Your task: Locate the word "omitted" in the material, then show every line that holds it.

Available data:
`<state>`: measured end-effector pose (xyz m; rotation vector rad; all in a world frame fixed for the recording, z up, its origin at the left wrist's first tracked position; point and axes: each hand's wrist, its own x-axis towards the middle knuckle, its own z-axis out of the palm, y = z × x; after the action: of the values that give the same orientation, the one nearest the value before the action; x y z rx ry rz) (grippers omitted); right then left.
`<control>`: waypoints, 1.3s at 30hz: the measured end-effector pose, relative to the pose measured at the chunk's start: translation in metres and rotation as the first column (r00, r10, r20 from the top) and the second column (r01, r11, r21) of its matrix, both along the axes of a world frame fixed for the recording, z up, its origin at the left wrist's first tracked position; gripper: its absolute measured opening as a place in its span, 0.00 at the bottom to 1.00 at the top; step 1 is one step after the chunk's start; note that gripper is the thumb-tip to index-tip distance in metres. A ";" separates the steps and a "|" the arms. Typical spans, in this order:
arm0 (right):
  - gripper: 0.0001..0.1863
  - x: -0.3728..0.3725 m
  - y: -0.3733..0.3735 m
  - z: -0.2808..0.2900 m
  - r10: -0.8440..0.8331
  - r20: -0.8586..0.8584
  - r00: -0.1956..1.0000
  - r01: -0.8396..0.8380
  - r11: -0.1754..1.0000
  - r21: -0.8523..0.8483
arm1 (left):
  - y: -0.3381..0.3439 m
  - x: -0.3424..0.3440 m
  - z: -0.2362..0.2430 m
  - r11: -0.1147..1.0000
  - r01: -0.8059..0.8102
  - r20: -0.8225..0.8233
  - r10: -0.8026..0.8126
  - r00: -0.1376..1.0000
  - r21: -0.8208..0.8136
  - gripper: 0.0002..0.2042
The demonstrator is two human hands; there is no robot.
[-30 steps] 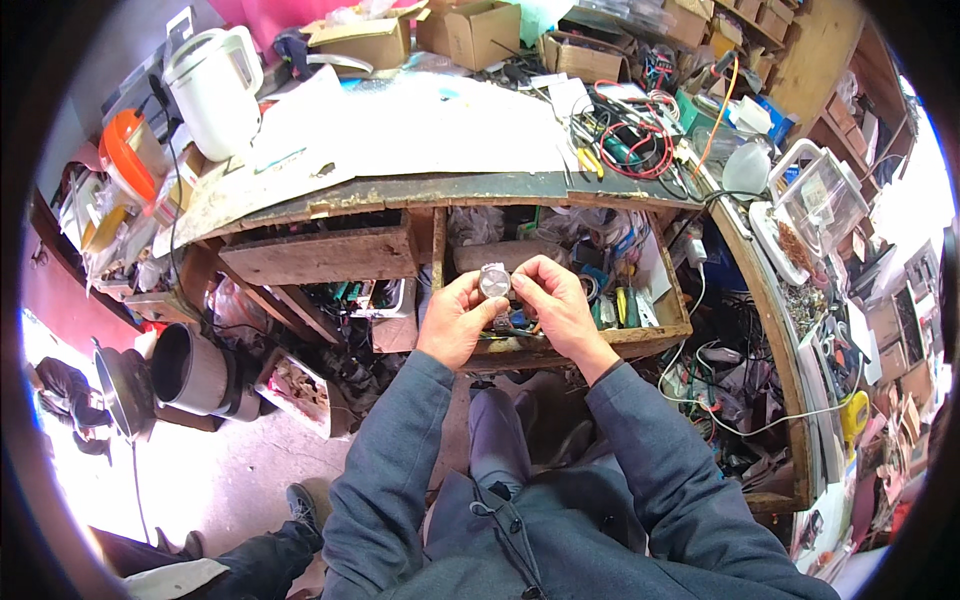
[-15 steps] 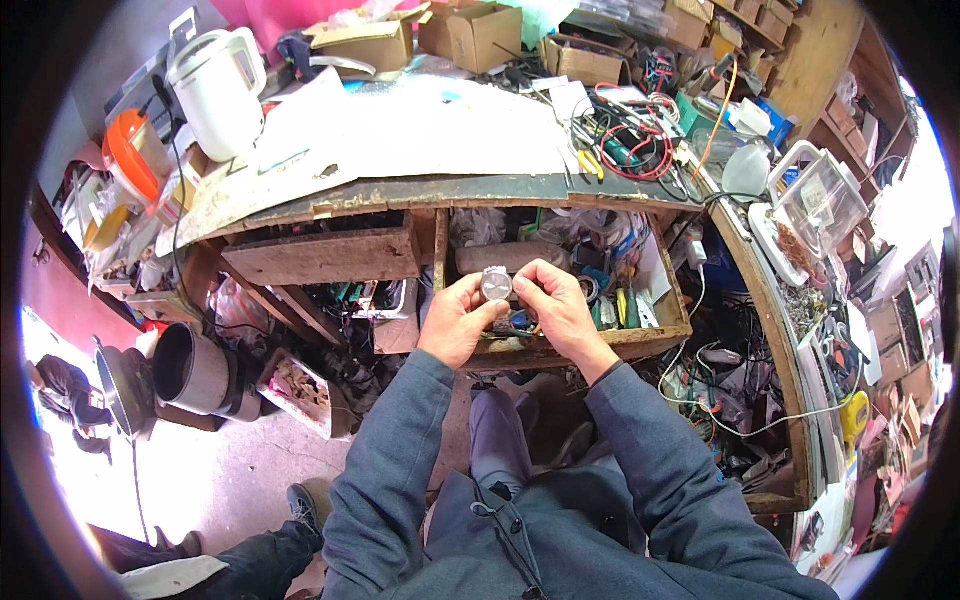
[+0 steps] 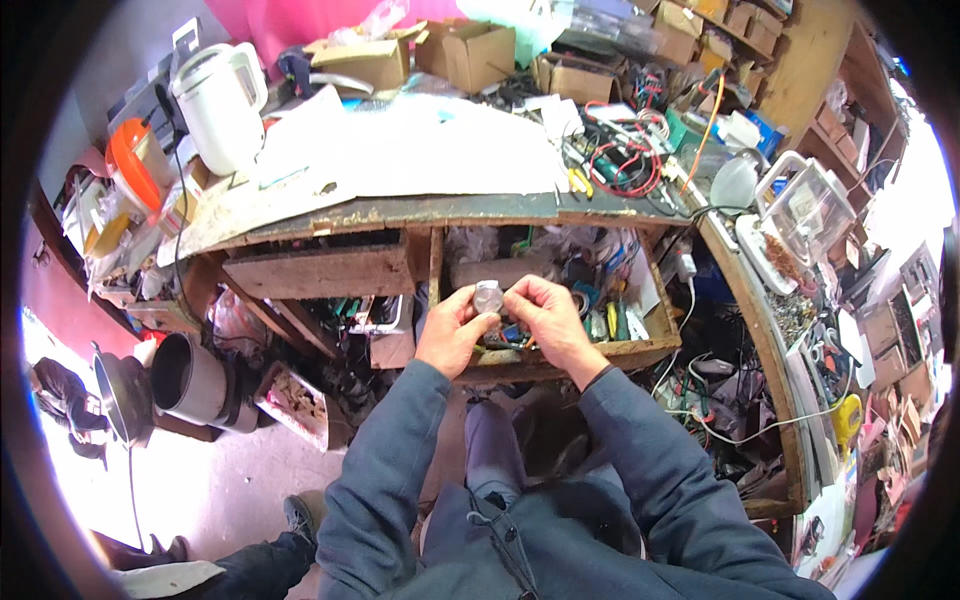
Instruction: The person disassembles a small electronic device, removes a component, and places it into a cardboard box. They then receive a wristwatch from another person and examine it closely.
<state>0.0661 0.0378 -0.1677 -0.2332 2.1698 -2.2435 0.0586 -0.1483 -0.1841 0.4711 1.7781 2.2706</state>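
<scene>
A small round silver disc (image 3: 488,297) is held up between my hands, over the front of an open wooden drawer (image 3: 610,353). My left hand (image 3: 450,332) pinches its left and lower edge with thumb and fingers. At its right edge, the closed thumb and fingertips of my right hand (image 3: 545,315) grip it too. A pale bit shows along the disc's top; what kind of thing it is, I cannot make out. Behind and below lie hand tools with green and yellow handles (image 3: 622,322) and crumpled clear plastic (image 3: 475,240) in the drawer.
White sheets (image 3: 420,150) cover the bench, with a white jug (image 3: 218,105) at left and red cables (image 3: 640,165) at right. A second drawer (image 3: 320,272) sits left of mine. Pots (image 3: 190,380) stand on the floor. Another person's leg (image 3: 255,560) shows at lower left.
The disc and both hands have shifted slightly left and down in the picture, and its face now looks paler. The whole scene has moved a little with the head.
</scene>
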 end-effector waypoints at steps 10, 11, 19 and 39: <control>0.10 0.003 -0.004 0.010 0.046 0.019 0.999 -0.047 0.997 0.065 | -0.068 0.052 0.040 0.713 -0.578 -0.028 0.639 0.769 0.396 0.09; 0.10 0.003 -0.003 0.007 0.074 0.033 0.997 -0.076 0.996 0.052 | -0.090 0.064 0.054 0.641 -0.646 0.027 0.701 0.713 0.413 0.09; 0.09 0.002 -0.002 0.012 0.227 0.173 0.958 -0.231 0.973 0.002 | -0.287 0.158 0.074 0.224 -0.869 -0.032 0.972 0.235 0.440 0.15; 0.03 0.007 0.003 0.019 0.265 0.236 0.935 -0.282 0.959 0.038 | -0.313 0.244 0.096 -0.055 -0.855 0.027 0.998 -0.048 0.516 0.12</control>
<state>0.0726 0.0411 -0.1485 -0.2451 1.9580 -1.9350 0.3027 -0.4614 -0.0884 -0.8623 2.1562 3.8035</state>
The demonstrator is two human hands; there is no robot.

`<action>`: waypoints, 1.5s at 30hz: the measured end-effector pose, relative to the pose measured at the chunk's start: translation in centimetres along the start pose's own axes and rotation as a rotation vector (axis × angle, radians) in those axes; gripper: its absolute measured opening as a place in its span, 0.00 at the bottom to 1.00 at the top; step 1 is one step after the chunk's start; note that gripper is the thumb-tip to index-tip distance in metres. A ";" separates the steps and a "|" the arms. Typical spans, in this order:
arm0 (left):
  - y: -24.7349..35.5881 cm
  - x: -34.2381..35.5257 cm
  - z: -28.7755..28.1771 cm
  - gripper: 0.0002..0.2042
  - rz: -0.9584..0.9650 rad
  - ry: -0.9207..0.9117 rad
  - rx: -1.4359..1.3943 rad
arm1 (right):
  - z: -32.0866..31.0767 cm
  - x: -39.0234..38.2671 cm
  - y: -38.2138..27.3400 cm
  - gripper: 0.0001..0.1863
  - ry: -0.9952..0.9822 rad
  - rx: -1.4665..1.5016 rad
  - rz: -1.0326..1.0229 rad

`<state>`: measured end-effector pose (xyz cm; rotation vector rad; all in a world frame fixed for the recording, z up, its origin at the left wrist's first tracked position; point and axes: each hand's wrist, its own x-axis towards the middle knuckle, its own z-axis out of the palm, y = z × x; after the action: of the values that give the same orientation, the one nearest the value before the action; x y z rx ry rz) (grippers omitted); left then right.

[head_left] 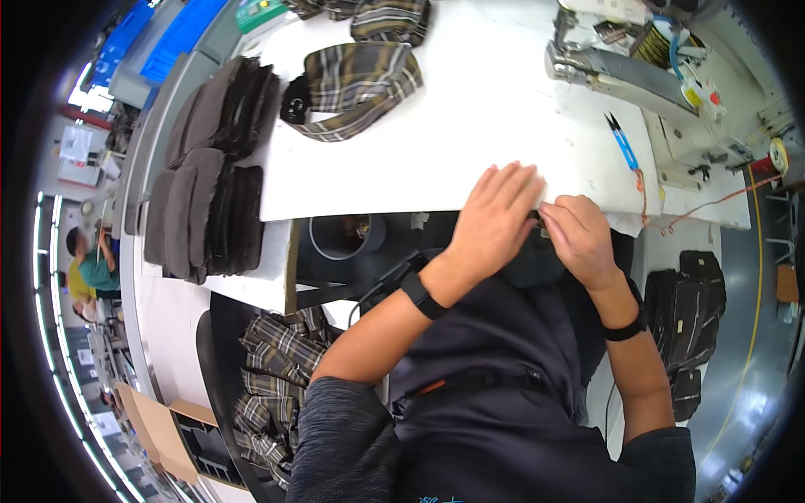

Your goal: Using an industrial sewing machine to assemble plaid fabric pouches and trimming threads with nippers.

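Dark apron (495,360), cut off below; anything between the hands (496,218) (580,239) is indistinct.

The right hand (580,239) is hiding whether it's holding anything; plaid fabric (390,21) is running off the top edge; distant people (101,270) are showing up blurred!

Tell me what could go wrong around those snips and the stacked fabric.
The blue-handled snips lie with bare blades near the right hand; a careless reach might nick it. Their orange cord trails toward the table's front edge, so it could snag the right arm. The dark fabric stacks sit close to the front edge at left and might slide if bumped.
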<state>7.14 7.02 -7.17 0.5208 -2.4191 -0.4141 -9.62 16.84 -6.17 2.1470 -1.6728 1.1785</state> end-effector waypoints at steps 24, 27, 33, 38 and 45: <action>-18.2 -26.7 -5.4 0.07 -1.769 0.555 -0.841 | -0.1 -4.2 -6.7 0.09 -0.228 0.610 0.387; -23.8 -28.4 -3.7 0.07 -1.689 0.875 -0.601 | -1.5 -5.8 -5.2 0.09 -0.292 0.551 0.457; -29.2 -26.2 -8.7 0.14 -1.411 -0.250 0.653 | -4.0 -8.6 -2.9 0.09 -0.299 0.407 0.680; -31.5 -25.9 -8.1 0.18 -1.421 -0.798 1.042 | -2.9 -9.4 -3.6 0.10 -0.376 0.479 0.821; -32.0 -30.4 1.4 0.30 -1.183 -0.648 0.849 | 0.2 -7.6 -4.4 0.10 -0.475 0.448 0.523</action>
<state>36.80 -6.71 -36.78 2.5372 -2.4964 0.0617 -6.09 23.88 -10.03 2.4785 -2.4957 1.3439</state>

Exercise result:
`<state>`: measured end-effector pose (xyz m; rotation vector rad; all in a world frame fixed for the recording, z up, its origin at the left wrist's first tracked position; point and axes: each hand's wrist, its own x-axis towards the middle knuckle, its own z-axis out of the palm, y = z × x; after the action: of the values that give the same orientation, the one nearest the value before the action; x y z rx ry rz) (grippers omitted); right then left.
`<state>`: measured end-effector pose (xyz cm; rotation vector rad; all in a world frame fixed for the recording, z up, its origin at the left wrist's first tracked position; point and axes: each hand's wrist, its own x-axis towards the middle knuckle, its own z-axis out of the palm, y = z × x; after the action: of the values that give the same orientation, the one nearest the value before the action; x y z rx ry rz) (grippers omitted); left then right.

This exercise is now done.